Hora de mudar
Recebi correspondência do José Jurandir Barrozo, que era vice-presidente geral quando o Londrina foi campeão estadual em 1992. Atualmente, é do Conselho de Representantes. Vale a pena destacar alguns trechos:

O problema no Brasil é estrutural. Mano Menezes disse uma verdade. A CBF precisa investir em cursos para formação de treinadores.

Hoje, as categorias de base são dirigidas por ex-jogadores que recebem uma ninharia, nunca receberam qualquer treinamento ou orientação. Técnicos de infantis, juvenis e juniores, ganham muito pouco.

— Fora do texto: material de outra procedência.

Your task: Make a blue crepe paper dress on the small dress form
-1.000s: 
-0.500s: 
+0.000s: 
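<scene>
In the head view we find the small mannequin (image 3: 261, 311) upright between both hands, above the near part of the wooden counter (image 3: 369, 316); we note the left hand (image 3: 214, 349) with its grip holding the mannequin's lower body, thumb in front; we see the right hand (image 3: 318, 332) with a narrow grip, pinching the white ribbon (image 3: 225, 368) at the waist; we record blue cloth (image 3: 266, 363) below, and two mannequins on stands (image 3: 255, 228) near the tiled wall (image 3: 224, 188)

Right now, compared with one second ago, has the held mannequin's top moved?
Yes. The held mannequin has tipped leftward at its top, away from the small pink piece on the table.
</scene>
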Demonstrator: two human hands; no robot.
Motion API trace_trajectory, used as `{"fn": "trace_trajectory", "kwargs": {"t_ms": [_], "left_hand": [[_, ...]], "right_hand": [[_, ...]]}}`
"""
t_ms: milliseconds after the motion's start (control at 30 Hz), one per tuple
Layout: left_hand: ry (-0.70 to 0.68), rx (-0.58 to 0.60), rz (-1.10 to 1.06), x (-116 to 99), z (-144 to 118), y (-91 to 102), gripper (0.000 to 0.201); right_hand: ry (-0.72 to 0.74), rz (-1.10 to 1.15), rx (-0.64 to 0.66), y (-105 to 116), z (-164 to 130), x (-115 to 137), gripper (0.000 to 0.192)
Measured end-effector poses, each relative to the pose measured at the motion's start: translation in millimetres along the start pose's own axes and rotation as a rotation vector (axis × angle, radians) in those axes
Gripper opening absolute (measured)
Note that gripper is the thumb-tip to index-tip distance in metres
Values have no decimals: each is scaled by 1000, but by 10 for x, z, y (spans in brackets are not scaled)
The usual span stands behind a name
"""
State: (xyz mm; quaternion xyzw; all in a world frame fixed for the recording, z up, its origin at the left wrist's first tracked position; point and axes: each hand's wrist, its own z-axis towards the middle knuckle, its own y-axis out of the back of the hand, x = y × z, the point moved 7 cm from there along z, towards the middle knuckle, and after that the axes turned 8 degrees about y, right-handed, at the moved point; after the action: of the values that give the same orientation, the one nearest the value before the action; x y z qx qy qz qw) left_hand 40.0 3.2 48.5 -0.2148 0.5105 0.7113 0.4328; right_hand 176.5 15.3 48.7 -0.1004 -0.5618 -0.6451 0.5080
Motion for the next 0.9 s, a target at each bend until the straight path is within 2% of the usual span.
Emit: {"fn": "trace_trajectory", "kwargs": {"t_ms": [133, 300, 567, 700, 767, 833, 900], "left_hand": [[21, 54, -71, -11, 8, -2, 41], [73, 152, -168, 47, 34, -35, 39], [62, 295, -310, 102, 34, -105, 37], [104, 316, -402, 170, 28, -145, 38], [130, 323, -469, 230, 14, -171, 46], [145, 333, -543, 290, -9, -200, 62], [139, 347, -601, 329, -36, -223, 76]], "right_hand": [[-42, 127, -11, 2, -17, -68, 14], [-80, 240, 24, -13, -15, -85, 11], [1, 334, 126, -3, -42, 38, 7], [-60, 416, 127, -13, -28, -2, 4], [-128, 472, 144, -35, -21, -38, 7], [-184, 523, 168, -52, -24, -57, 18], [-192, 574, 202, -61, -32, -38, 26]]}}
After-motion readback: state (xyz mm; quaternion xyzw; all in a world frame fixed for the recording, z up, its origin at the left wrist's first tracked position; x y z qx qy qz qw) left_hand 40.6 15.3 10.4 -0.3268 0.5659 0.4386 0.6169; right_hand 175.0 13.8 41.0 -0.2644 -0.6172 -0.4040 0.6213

Após o advento da Lei Pelé - que foi excelente para os grandes jogadores, mas péssima para o futebol brasileiro. Os clubes deixaram de investir em infantis e juvenis, que é o período que o menino recebe a formação fundamental, os fundamentos do futebol.
Os clubes não investem, pois até os 16 anos qualquer empresário leva o atleta embora, pois só pode fazer contrato quando completa os 16 anos. Não existe mais campeonato da categoria dente de leite.
Se conseguirmos mudar a forma como estão sendo administradas as categorias de base e, principalmente a Lei Pelé, já estaremos dando um grande passo para a redenção do nosso futebol.

Baderna
O Colorado desistiu de disputar a Divisão de Acesso. Ficaram nove times. O Apucarana Sports folga na primeira rodada. O Estadual Sub-20 também está encrencado. O Coritiba, que não participou do Arbitral, quer disputar. O Grupo B, tem Londrina, Portuguesa Londrinense e Cincão.

LEC folga
A Série D do Brasileiro começa domingo, com Metropolitano x Boavista. Aléssio, auxiliar do técnico Cláudio Tencati, estará em Blumenau (SC) como olheiro. O outro jogo, Pelotas x Penapolense. O LEC só joga dia 27, no Café, contra o Metropolitano.

Corre risco
Se a CBF não mudar radicalmente a maneira de comandar a seleção, corremos o risco de não ir à Rússia em 2018. Ano que vem começas as Eliminatórias. E vamos enfrentar Paraguai, Uruguai, Chile, Colômbia, Argentina, etc.